**Given records**
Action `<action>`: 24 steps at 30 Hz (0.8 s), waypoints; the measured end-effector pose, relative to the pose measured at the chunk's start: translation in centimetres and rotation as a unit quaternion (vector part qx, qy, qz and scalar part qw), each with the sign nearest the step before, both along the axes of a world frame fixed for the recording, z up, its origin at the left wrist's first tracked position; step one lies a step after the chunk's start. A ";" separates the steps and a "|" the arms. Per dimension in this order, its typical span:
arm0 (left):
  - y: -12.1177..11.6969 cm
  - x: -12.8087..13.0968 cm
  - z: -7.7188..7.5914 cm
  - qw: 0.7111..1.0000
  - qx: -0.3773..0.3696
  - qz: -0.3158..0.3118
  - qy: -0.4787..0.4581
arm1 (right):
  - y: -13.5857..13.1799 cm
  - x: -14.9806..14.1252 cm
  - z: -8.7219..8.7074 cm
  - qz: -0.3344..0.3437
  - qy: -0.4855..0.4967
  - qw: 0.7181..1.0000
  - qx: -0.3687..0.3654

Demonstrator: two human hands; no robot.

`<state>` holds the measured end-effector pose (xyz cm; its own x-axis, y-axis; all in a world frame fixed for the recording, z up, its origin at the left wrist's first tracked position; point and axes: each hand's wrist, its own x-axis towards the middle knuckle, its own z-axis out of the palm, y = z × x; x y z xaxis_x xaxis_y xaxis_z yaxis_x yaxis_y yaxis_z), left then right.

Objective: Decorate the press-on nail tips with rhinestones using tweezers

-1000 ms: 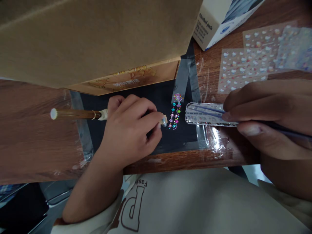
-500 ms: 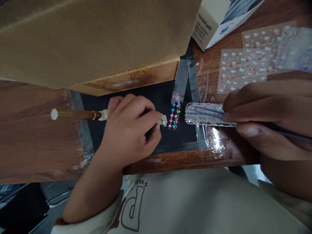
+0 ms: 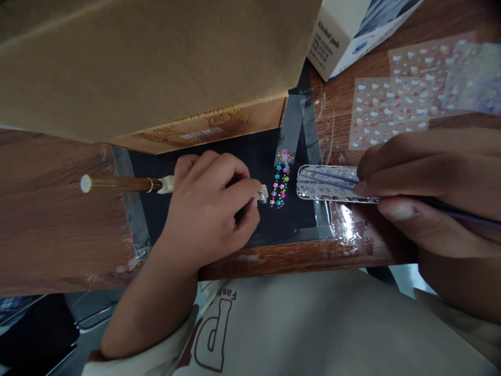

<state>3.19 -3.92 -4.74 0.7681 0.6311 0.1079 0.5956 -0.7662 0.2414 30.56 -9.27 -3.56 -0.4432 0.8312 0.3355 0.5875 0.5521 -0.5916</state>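
Observation:
My left hand (image 3: 211, 209) rests over a black mat, its thumb and index finger pinching a small pale yellowish piece with a glittery, silvery decoration (image 3: 262, 195); its kind is hard to tell. From behind the hand sticks out a brown-gold rod with a pale end (image 3: 117, 183); whether my fingers touch it is hidden. My right hand (image 3: 426, 193) grips dark purple tweezers (image 3: 332, 180), tips pointing left over a long clear case of small rhinestones (image 3: 344, 197). Between the hands lie colourful flower gem stickers (image 3: 280, 183) in a loop.
A large brown cardboard box (image 3: 164, 62) stands at the back of the black mat (image 3: 282, 230). An alcohol pads box (image 3: 332, 42) is at the back right. Sticker sheets (image 3: 391, 112) lie on the wooden table (image 3: 50, 224) behind my right hand.
Hardly anything differs. The tweezers and my right hand have shifted very slightly left, and the small piece in my left fingers is turned a little.

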 end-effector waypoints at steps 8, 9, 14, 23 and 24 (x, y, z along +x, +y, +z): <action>0.0 -0.1 0.0 1.000 0.002 0.004 -0.004 | 0.1 0.0 0.2 0.003 -0.003 1.000 -0.003; 0.0 -0.1 0.0 1.000 0.002 0.002 -0.004 | 0.1 -0.1 0.3 0.005 0.001 1.000 -0.010; 0.1 0.0 0.0 1.000 -0.003 0.001 0.001 | 0.3 -0.3 0.6 0.006 0.042 0.999 -0.028; -0.1 -0.1 0.1 1.000 0.011 0.008 -0.014 | 0.8 0.0 0.7 0.042 0.020 0.999 0.015; -0.1 -0.2 0.1 1.000 0.016 0.012 -0.020 | 0.7 0.1 0.7 0.048 0.012 0.998 0.028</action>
<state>2.98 -4.05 -4.61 0.7470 0.6459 0.1577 0.6051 -0.7587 0.2413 30.61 -8.54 -2.89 -0.5111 0.7650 0.3918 0.5162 0.6377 -0.5717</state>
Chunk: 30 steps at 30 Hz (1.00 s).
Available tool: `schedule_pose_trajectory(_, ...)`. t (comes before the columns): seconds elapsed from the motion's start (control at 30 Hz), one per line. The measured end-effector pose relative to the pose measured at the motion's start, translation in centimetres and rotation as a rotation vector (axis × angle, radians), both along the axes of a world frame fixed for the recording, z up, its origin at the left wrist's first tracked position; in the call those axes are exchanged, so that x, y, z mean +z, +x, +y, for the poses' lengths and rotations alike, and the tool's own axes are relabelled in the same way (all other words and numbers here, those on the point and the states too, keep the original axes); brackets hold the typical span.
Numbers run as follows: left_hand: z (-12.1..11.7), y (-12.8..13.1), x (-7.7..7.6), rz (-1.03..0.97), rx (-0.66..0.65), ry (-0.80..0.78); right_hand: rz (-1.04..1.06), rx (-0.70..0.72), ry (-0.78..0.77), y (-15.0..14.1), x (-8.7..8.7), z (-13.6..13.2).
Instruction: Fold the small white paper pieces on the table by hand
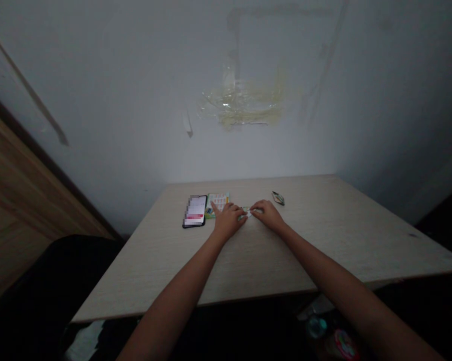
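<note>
The left hand [229, 221] and right hand [267, 215] pinch a small folded paper [245, 214] against the table [323, 235].

A pale wood-grain table [323, 240] stands against a white wall [98, 75]. On the table's far left lies a black smartphone [195, 211], its screen pixelated. Above the table, yellowed tape residue [244, 105] marks the wall. Left of the table is a wooden panel [19, 190]; below its near edge, a teal bottle-like object [316, 327] sits in shadow.
</note>
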<state>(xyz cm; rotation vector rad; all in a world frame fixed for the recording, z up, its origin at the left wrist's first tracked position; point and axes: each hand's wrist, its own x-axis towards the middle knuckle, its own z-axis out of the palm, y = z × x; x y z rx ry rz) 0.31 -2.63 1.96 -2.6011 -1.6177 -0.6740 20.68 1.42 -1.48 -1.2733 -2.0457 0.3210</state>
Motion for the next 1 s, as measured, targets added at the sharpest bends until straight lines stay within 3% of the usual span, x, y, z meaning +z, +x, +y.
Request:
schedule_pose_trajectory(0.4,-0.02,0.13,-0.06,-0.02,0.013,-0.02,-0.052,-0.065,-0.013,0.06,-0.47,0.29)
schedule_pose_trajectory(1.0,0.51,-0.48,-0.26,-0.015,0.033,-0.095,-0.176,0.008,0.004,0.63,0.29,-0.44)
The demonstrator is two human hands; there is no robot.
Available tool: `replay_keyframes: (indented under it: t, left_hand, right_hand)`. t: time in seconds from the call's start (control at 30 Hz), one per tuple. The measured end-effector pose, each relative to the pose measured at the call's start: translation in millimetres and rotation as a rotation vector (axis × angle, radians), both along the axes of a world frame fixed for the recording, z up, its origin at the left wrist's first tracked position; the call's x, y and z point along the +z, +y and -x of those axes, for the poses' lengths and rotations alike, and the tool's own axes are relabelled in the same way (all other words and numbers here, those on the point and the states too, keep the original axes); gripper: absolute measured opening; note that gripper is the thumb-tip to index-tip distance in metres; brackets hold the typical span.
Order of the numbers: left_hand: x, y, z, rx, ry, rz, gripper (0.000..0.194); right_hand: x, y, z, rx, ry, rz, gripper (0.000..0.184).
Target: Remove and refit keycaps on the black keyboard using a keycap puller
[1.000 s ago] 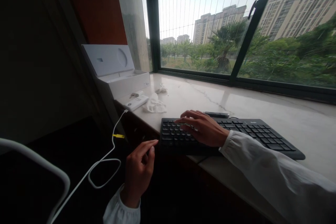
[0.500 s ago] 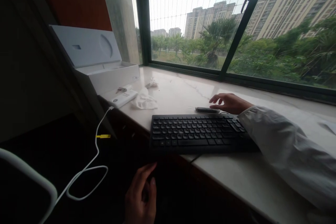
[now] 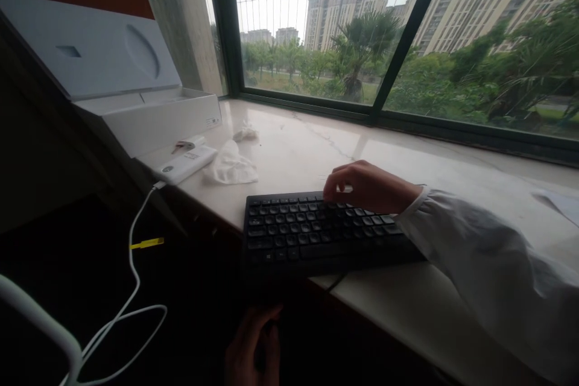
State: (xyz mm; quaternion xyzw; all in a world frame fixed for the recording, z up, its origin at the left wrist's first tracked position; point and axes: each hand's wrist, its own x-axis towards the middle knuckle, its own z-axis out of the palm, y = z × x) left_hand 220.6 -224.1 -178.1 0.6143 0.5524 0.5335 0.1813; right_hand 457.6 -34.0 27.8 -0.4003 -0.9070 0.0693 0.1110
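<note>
Right hand (image 3: pixel 371 187): nearer, curled over black keyboard (image 3: pixel 289 229), whether gripping I cannot tell; left hand (image 3: pixel 244 350): digits parted, off its near edge; long axis left to right

Grey daylight enters through the window (image 3: pixel 312 30); the foreground sinks into deep shadow; pale glare glazes the countertop (image 3: pixel 289 145); edges stretch.

One head-worn view looks forward and slightly down, close over the keyboard (image 3: pixel 289 226).
</note>
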Motion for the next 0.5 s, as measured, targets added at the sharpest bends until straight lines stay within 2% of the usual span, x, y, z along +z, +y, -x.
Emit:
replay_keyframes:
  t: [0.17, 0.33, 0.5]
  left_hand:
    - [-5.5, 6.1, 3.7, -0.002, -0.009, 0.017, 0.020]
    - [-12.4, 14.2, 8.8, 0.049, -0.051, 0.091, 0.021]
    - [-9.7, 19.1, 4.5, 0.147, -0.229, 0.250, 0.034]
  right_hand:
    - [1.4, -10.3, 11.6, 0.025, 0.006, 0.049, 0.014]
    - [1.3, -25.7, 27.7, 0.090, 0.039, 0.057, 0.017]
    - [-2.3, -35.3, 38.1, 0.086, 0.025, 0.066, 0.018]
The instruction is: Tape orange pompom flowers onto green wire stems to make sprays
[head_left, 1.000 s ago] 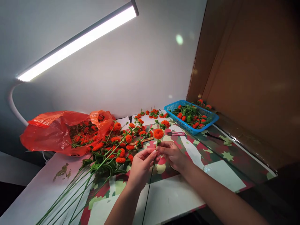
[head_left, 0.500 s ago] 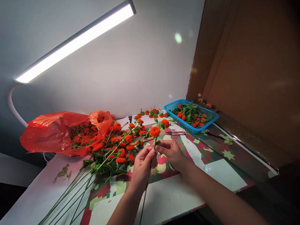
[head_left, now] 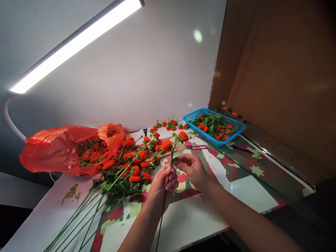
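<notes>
My left hand point(head_left: 164, 180) is closed round the stem of an artificial flower point(head_left: 172, 155) and keeps it upright over the table. The flower has two orange fuzzy heads, green sepals and a green-wrapped upper stem; a thin dark wire runs down below my fist. My right hand point(head_left: 193, 171) pinches a small fuzzy green leaf point(head_left: 175, 159) at the side of that stem, just above my left thumb. Left of my hands lies a bunch of finished-looking orange flowers point(head_left: 135, 171) with long green stems reaching toward the front edge.
An orange plastic bag point(head_left: 63, 147) of flower heads lies at the left. At the back right stands a blue basket point(head_left: 215, 142) with more flowers. Small pink-handled snips point(head_left: 196, 147) lie behind my right hand, and a dark tool point(head_left: 243, 149) is near the basket. A lamp point(head_left: 78, 45) hangs overhead.
The held flower has turned and tilted slightly, its heads shifting left and apart. My right fingers have drawn a little away from my left fingertips. The view has shifted slightly.
</notes>
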`<state>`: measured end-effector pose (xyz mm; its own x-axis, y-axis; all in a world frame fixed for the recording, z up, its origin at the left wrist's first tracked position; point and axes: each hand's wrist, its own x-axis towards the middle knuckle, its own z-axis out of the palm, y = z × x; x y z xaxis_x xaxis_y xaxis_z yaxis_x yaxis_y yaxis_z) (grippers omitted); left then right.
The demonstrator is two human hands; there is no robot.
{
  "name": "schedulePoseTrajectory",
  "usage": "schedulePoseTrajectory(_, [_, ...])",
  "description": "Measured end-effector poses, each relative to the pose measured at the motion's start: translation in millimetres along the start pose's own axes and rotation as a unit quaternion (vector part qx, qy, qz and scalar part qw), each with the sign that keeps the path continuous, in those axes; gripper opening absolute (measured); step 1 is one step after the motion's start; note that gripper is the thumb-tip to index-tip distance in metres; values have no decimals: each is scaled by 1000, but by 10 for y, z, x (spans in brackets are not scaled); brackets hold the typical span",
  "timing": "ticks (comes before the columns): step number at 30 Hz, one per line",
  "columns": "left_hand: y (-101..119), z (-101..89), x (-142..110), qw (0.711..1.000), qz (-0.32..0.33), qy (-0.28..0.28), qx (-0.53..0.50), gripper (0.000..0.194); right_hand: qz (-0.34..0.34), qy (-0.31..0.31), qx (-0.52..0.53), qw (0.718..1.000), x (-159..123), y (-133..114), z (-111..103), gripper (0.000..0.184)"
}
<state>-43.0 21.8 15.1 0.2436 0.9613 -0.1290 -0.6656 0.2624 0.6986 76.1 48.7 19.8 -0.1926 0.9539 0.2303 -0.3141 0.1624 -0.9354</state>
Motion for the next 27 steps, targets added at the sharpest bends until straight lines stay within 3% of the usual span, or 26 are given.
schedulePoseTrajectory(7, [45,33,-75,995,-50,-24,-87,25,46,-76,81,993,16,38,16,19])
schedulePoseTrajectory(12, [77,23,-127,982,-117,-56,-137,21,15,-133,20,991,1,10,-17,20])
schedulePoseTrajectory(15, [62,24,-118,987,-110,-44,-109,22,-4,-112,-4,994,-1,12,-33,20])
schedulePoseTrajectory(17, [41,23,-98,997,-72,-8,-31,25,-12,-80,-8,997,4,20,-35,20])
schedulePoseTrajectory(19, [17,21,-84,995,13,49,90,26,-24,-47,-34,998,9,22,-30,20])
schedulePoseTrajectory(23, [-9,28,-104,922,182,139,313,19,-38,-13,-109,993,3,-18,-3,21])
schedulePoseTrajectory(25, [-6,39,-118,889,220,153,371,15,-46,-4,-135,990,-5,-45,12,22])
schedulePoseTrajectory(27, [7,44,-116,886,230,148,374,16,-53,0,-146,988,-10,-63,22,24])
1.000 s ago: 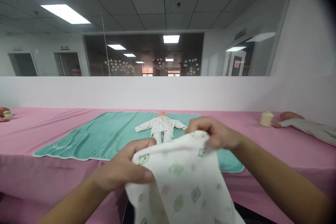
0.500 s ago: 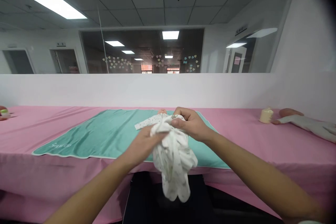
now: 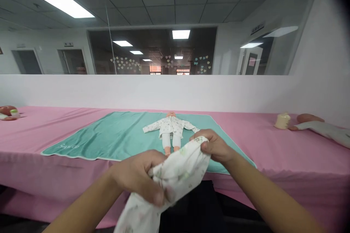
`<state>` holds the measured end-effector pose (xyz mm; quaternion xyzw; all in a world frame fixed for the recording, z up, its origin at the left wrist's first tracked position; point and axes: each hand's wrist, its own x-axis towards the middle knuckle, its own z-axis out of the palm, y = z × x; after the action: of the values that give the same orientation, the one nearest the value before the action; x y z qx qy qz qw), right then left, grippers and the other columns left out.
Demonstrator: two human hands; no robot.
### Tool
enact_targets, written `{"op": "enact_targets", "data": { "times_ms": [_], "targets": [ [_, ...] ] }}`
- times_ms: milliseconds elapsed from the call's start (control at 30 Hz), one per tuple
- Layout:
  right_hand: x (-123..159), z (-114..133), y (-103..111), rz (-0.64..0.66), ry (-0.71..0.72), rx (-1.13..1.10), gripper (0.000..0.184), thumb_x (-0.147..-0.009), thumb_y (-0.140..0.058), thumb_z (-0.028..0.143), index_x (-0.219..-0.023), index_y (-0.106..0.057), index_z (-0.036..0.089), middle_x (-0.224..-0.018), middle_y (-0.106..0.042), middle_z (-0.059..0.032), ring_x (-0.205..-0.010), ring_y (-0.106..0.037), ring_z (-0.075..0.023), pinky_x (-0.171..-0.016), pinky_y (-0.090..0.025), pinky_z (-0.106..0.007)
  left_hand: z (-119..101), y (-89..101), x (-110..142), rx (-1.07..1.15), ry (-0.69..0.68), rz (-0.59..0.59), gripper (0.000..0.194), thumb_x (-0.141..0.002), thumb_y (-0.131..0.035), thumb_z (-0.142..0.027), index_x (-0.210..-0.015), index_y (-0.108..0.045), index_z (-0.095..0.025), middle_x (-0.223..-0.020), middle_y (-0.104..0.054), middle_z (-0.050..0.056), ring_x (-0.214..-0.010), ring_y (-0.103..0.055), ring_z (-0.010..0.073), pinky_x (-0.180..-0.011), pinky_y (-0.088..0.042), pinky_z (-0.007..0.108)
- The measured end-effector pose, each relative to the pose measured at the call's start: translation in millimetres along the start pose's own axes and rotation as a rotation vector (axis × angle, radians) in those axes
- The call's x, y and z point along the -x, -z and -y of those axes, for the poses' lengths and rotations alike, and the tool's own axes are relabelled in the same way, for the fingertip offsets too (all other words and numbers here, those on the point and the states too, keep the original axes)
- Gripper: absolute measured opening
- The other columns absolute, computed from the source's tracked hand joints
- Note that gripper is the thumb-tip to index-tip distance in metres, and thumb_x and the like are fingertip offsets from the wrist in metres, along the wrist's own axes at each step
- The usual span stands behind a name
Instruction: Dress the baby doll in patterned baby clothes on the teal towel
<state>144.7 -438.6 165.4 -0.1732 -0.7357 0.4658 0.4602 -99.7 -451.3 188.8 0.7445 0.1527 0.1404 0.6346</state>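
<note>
My left hand (image 3: 139,174) is closed around a bunched white baby garment (image 3: 175,174) printed with small green and pink animals. My right hand (image 3: 214,147) pinches the garment's upper edge between thumb and fingers. The cloth hangs down from both hands in front of the table's near edge. Beyond my hands a baby doll (image 3: 171,127) in a white printed suit lies on its back on a teal mat (image 3: 115,134), head toward the wall.
The teal mat lies on a long table with a pink cover (image 3: 273,153) against a low white wall. A cream bottle (image 3: 282,120) and another doll (image 3: 319,125) lie at the right. A red and green toy (image 3: 8,112) sits at the far left.
Both hands pulled the garment back from over the doll toward me and lower. The cloth, bunched tight between the hands half a second ago, is now stretched a little between them.
</note>
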Motion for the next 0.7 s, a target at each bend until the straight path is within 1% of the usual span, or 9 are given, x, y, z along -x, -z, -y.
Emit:
{"op": "enact_targets", "data": {
  "times_ms": [67, 200, 300, 367, 467, 533, 567, 600, 700],
  "targets": [
    [-1.2, -5.6, -11.1, 0.02, -0.052, -0.117, 0.038, -0.071, -0.063, 0.052, -0.071, -0.056, 0.015, -0.063, -0.049, 0.0008, -0.054, -0.045, -0.0087, -0.048, -0.036, -0.021, 3.3, -0.7, -5.0, -0.017, 0.017, 0.024, 0.026, -0.062, -0.074, -0.029, -0.081, -0.067, -0.013, -0.073, -0.062, 0.004, -0.065, -0.054, 0.0153, -0.059, -0.044, 0.025],
    [-7.6, 1.8, -43.4, 0.095, -0.25, -0.112, 0.051, -0.053, -0.08, 0.041, -0.093, -0.056, 0.019, -0.08, -0.057, 0.0001, -0.067, -0.054, -0.012, -0.058, -0.045, -0.023, 12.6, -2.5, -18.7, 0.164, -0.187, -0.312, 0.032, -0.073, -0.066, -0.037, -0.097, -0.063, -0.015, -0.078, -0.063, 0.004, -0.064, -0.055, 0.0129, -0.056, -0.044, 0.021],
    [-9.6, 8.4, -53.3, 0.187, -0.386, -0.023, 0.042, -0.059, -0.077, 0.035, -0.094, -0.061, 0.018, -0.085, -0.062, -0.0025, -0.075, -0.058, -0.0152, -0.065, -0.048, -0.027, 20.1, -2.0, -20.7, 0.255, -0.27, -0.44, 0.036, -0.076, -0.061, -0.044, -0.096, -0.062, -0.013, -0.074, -0.063, 0.005, -0.058, -0.055, 0.0119, -0.052, -0.043, 0.02],
    [-10.3, 4.9, -51.3, 0.147, -0.355, -0.044, 0.032, -0.066, -0.072, 0.036, -0.089, -0.064, 0.016, -0.082, -0.063, -0.0034, -0.075, -0.058, -0.0153, -0.066, -0.048, -0.027, 22.2, -1.7, -17.6, 0.259, -0.28, -0.48, 0.04, -0.077, -0.057, -0.049, -0.096, -0.063, -0.013, -0.072, -0.064, 0.005, -0.056, -0.055, 0.0121, -0.051, -0.044, 0.021],
    [-12.6, -7.4, -43.7, -0.085, -0.171, -0.19, 0.024, -0.068, -0.071, 0.035, -0.08, -0.063, 0.015, -0.073, -0.061, -0.0009, -0.066, -0.056, -0.0117, -0.059, -0.045, -0.023, 21.6, -2.0, -10.8, 0.077, -0.139, -0.233, 0.045, -0.063, -0.071, -0.047, -0.092, -0.066, -0.013, -0.072, -0.066, 0.004, -0.06, -0.058, 0.0162, -0.055, -0.047, 0.024],
    [-14.2, -12.5, -41.6, -0.187, -0.123, -0.302, 0.026, -0.067, -0.072, 0.037, -0.074, -0.06, 0.015, -0.066, -0.059, 0.0005, -0.06, -0.055, -0.0109, -0.055, -0.043, -0.022, 21.9, -2.3, -8.1, -0.113, -0.004, -0.01, 0.046, -0.049, -0.081, -0.033, -0.09, -0.068, -0.015, -0.079, -0.068, 0.003, -0.069, -0.06, 0.0195, -0.06, -0.048, 0.026],
    [-14.7, -12.7, -42.3, -0.211, -0.133, -0.351, 0.028, -0.066, -0.072, 0.039, -0.073, -0.059, 0.016, -0.065, -0.058, 0.0004, -0.059, -0.055, -0.0115, -0.056, -0.044, -0.023, 23.0, -2.1, -7.7, -0.183, 0.036, 0.02, 0.044, -0.047, -0.082, -0.027, -0.088, -0.069, -0.016, -0.082, -0.068, 0.002, -0.073, -0.06, 0.0205, -0.063, -0.048, 0.026],
    [-15.0, -11.3, -44.1, -0.228, -0.158, -0.388, 0.03, -0.066, -0.071, 0.042, -0.074, -0.058, 0.017, -0.065, -0.059, 0.0, -0.059, -0.056, -0.0126, -0.057, -0.044, -0.025, 24.8, -1.7, -8.1, -0.211, 0.038, -0.021, 0.04, -0.048, -0.081, -0.024, -0.086, -0.07, -0.017, -0.084, -0.069, 0.001, -0.076, -0.06, 0.0208, -0.065, -0.048, 0.025],
    [-14.9, -0.7, -52.3, -0.294, -0.255, -0.383, 0.033, -0.067, -0.068, 0.049, -0.076, -0.059, 0.018, -0.065, -0.061, -0.001, -0.061, -0.058, -0.0147, -0.062, -0.046, -0.027, 30.9, 1.7, -12.1, -0.018, -0.068, -0.371, 0.025, -0.063, -0.072, -0.025, -0.087, -0.07, -0.017, -0.082, -0.068, 0.001, -0.076, -0.059, 0.0188, -0.066, -0.047, 0.024]
  ]
}}
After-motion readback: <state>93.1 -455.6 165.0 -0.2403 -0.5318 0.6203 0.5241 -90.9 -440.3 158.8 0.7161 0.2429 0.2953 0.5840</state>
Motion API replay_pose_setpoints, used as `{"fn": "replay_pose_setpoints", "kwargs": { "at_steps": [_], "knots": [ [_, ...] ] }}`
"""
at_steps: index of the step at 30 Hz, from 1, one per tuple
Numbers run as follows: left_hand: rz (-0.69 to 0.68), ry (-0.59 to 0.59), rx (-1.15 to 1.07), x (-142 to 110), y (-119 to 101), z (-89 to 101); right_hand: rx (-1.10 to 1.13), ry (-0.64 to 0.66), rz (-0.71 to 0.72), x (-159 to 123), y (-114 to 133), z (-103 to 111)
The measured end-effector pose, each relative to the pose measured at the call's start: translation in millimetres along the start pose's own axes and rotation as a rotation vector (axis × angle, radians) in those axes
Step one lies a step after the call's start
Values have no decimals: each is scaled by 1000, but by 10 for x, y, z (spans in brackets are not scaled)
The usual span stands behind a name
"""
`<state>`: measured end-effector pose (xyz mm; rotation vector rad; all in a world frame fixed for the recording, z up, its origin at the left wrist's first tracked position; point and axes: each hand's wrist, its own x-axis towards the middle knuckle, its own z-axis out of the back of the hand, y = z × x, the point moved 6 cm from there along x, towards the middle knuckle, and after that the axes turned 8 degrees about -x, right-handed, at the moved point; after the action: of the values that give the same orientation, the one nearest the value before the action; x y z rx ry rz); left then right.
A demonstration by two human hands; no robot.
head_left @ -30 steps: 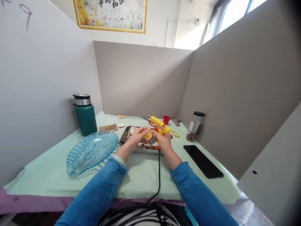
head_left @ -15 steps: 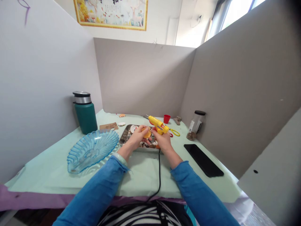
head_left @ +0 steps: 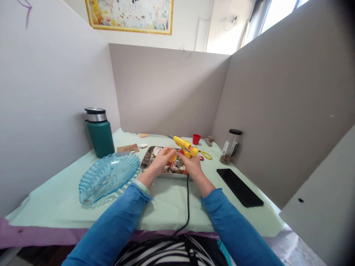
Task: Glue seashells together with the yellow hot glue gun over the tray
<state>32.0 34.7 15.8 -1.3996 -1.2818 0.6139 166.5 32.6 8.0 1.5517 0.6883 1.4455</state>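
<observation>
Between the thumb and fingers of my left hand point(head_left: 160, 162) is an orange seashell point(head_left: 173, 157), held above a metal tray point(head_left: 163, 175). My right hand point(head_left: 193, 164) is wrapped round a yellow glue gun point(head_left: 184, 145), its nozzle pointing up and to the left. The right fingertips are close to the shell's edge; whether they touch it I cannot tell. Several small shells and stones point(head_left: 177, 168) fill the tray, partly hidden by my hands. From the glue gun a black cord point(head_left: 188, 207) runs down over the table's front edge.
At left are a blue shell-shaped dish point(head_left: 109, 179) and a green bottle point(head_left: 100, 137). A black phone point(head_left: 240, 187) and a clear jar point(head_left: 231, 146) lie to the right. Behind the tray are a red cup point(head_left: 196, 139), yellow-handled scissors point(head_left: 206, 155) and a brown card point(head_left: 128, 148). Grey panels point(head_left: 169, 88) surround the table.
The glue gun has tilted slightly and shifted a little to the left. My left hand's shell has turned to a more edge-on view. Both hands keep their hold.
</observation>
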Motion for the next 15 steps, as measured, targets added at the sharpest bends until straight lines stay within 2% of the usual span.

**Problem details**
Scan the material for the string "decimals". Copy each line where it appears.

**Reply**
  "description": "Measured end-effector poses, each relative to the pose measured at the motion's start: translation in millimetres along the start pose's own axes and rotation as a unit quaternion (vector part qx, qy, qz and scalar part qw), each with the sign that keeps the path continuous, in those axes; gripper opening absolute (measured); step 1 is one step after the motion's start; note that gripper is the thumb-tip to index-tip distance in metres; values have no decimals: each is scaled by 1000, but by 10 for y, z, x (spans in brackets are not scaled); brackets hold the typical span",
Values have no decimals: each is scaled by 1000, but by 10 for x, y, z (spans in brackets are not scaled)

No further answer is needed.